**WHAT YOU NEED TO DO**
What lines of the data hold the string "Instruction"? Copy them all.

Dataset entries:
____

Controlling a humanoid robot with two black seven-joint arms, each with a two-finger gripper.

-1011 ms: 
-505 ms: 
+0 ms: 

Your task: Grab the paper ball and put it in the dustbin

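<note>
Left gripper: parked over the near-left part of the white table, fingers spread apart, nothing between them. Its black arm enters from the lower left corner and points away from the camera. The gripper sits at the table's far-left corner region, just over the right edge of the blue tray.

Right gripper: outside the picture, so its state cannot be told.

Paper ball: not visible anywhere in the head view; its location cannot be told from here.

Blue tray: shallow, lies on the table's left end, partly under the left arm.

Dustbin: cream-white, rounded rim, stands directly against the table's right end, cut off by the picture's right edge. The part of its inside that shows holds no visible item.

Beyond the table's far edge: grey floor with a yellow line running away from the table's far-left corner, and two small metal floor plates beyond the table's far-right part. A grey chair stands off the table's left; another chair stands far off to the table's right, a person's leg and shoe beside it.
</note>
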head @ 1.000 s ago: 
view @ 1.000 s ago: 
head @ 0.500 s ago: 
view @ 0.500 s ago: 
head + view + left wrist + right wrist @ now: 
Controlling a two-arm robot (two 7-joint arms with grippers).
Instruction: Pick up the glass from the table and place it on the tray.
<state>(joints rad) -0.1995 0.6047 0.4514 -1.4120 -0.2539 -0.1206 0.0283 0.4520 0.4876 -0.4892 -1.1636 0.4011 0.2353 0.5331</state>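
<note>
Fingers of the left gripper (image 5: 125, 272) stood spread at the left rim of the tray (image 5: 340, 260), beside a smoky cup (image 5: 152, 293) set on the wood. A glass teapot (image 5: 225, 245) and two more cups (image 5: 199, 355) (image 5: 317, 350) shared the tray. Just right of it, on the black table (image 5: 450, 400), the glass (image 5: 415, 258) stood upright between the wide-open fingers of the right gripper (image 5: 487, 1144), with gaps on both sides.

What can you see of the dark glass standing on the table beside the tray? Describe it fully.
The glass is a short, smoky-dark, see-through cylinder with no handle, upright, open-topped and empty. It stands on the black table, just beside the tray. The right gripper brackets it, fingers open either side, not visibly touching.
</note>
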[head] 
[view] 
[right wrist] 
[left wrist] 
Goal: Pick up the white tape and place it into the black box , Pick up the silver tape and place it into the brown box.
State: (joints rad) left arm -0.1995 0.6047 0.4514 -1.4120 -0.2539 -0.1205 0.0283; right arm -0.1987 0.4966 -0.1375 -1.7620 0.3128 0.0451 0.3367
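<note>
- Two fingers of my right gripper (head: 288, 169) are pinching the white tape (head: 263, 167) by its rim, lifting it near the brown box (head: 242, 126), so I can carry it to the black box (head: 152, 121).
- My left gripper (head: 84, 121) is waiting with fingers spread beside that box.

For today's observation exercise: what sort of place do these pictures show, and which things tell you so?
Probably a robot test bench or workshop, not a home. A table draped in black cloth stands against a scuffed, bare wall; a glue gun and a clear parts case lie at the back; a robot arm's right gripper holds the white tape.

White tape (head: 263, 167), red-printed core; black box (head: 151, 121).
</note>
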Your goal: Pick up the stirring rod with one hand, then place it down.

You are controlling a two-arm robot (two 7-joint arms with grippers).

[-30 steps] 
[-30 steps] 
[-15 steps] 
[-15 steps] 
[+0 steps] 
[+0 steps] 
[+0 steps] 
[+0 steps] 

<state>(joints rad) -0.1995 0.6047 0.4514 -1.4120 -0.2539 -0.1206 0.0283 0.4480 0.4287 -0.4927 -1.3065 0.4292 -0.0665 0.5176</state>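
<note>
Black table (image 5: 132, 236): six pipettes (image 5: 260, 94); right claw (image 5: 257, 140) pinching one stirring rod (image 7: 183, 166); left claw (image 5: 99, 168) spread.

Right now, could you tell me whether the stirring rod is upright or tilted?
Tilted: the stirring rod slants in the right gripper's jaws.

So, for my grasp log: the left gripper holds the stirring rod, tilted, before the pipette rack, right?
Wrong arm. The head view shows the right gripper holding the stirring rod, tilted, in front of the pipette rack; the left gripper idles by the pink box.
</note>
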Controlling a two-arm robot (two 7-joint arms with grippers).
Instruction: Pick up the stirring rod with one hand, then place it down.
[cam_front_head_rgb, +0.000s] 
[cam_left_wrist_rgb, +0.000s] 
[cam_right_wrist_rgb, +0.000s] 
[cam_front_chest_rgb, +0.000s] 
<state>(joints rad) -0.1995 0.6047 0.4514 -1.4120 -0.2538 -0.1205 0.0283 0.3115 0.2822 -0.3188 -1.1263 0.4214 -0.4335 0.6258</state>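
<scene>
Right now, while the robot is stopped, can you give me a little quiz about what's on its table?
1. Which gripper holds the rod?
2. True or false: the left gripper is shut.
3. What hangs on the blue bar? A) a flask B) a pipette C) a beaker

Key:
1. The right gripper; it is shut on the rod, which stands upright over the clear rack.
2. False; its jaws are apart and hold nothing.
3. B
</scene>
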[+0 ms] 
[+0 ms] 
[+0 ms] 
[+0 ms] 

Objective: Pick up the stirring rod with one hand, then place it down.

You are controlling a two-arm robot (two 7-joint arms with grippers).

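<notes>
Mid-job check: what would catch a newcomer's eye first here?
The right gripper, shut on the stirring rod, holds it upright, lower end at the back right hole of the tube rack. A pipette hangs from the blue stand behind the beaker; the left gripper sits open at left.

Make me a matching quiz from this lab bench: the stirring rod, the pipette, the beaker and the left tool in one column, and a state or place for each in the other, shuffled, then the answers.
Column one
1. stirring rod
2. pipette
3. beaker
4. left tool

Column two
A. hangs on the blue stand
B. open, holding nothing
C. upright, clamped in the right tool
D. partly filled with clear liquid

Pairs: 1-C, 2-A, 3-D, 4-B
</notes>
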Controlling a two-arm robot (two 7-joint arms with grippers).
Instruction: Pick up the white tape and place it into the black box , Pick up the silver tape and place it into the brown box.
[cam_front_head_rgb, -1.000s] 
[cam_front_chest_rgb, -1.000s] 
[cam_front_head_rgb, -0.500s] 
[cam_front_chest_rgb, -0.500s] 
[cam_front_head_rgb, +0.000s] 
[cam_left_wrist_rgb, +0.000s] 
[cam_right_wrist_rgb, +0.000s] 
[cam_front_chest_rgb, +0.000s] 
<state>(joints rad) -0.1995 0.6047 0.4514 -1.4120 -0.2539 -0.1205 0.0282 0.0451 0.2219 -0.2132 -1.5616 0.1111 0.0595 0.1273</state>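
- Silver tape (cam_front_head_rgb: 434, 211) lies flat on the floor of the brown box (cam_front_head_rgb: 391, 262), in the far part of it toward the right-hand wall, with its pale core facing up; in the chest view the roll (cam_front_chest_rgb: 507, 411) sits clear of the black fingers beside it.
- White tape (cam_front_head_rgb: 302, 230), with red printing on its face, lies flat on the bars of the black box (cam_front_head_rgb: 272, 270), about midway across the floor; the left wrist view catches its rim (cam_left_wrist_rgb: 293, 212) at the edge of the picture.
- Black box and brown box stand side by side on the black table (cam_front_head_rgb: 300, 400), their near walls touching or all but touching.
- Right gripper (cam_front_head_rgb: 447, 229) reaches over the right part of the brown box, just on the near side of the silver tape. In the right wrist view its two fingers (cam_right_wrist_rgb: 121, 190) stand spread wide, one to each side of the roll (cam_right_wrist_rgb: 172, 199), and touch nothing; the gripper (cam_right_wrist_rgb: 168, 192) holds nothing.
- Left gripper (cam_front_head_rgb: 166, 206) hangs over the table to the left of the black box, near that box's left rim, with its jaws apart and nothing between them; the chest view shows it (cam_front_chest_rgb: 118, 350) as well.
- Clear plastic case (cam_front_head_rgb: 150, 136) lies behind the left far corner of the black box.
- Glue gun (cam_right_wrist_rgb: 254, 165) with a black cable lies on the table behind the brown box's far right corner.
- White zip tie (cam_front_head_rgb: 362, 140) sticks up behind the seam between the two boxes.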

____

**RESPONSE**
Instruction: Pick up the glass from the table and place it on the tray.
Instruction: Pick up the stirring rod with one hand, then place it down.
Instruction: Pick up the white tape and place it into the black box , Pick up the silver tape and place it into the brown box.

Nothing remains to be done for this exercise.